Addington is a geographic parish in Restigouche County, New Brunswick, Canada. (Note: The Territorial Division Act divides the province into 152 parishes, the cities of Saint John and Fredericton, and one town of Grand Falls. The Interpretation Act clarifies that parishes include any local government within their borders.)

For governance purposes it is divided between the city of Campbellton and the Restigouche rural district, both of which are members of the Restigouche Regional Service Commission.

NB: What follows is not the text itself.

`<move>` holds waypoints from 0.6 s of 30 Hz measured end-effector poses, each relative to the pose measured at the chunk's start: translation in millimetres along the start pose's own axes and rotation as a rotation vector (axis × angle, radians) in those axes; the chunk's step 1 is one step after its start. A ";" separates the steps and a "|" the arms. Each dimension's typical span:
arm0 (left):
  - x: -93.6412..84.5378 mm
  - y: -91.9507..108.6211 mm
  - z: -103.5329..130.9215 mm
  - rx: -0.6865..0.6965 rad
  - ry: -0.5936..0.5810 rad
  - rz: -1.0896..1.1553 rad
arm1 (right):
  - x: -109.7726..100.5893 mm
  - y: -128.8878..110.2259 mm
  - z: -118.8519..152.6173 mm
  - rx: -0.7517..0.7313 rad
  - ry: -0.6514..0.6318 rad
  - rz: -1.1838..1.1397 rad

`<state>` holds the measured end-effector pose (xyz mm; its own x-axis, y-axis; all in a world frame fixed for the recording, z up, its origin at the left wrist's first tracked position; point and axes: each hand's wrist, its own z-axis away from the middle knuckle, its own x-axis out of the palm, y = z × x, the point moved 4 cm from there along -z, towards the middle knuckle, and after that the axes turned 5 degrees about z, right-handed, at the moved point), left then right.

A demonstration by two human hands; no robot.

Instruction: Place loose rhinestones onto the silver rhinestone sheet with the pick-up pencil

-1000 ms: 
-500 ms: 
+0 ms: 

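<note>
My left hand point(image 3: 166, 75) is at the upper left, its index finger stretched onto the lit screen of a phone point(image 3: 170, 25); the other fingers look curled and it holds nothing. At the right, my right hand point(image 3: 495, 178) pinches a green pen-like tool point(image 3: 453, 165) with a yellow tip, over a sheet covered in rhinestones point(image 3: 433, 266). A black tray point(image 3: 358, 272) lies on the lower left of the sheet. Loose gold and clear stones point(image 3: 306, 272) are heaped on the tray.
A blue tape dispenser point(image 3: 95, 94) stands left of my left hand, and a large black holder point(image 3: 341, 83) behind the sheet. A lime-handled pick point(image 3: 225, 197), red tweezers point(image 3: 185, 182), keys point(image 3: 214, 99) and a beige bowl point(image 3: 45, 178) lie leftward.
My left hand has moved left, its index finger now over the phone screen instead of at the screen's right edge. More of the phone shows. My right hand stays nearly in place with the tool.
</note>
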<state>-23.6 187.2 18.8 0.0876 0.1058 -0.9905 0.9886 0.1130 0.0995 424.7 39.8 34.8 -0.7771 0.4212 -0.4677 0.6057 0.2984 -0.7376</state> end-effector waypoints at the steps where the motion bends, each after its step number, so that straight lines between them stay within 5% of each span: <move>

Before the 2023 governance reform, the northern part of the parish was heavily divided, with (moving upriver from the eastern parish line) the city of Campbellton, the village of Atholville, the village of Tide Head and the local service district of Flatlands, which straddled the western parish line; the (LSD) of Glencoe was inland of Tide Head and Flatlands, along Route 17 and Route 275, with Atholville extending inland around the loop of Route 275; the remainder of the parish's mainland formed the LSD of the parish of Addington. The islands in the Restigouche River were divided between Flatlands and Tide Head, though the boundary the village claimed differed from those recognised by the Regional Service Commission's map of Flatlands. The 2023 reform amalgamated Addington and Tide Head with Campbellton, annexing Glencoe with two parts of the LSD of the parish of Addington on either side of Walker Road, allowing a smoother boundary, while the boundary between the river islands was settled; Flatlands and the remainder of the parish LSD became part of the rural district.

==Origin of name==
The parish was named in honour of Henry Unwin Addington, a diplomat who was appointed in 1826 as a plenipotentiary in the boundary negotiations with the United States. He was the nephew of Henry Addington, Prime Minister of the United Kingdom 1801–1804.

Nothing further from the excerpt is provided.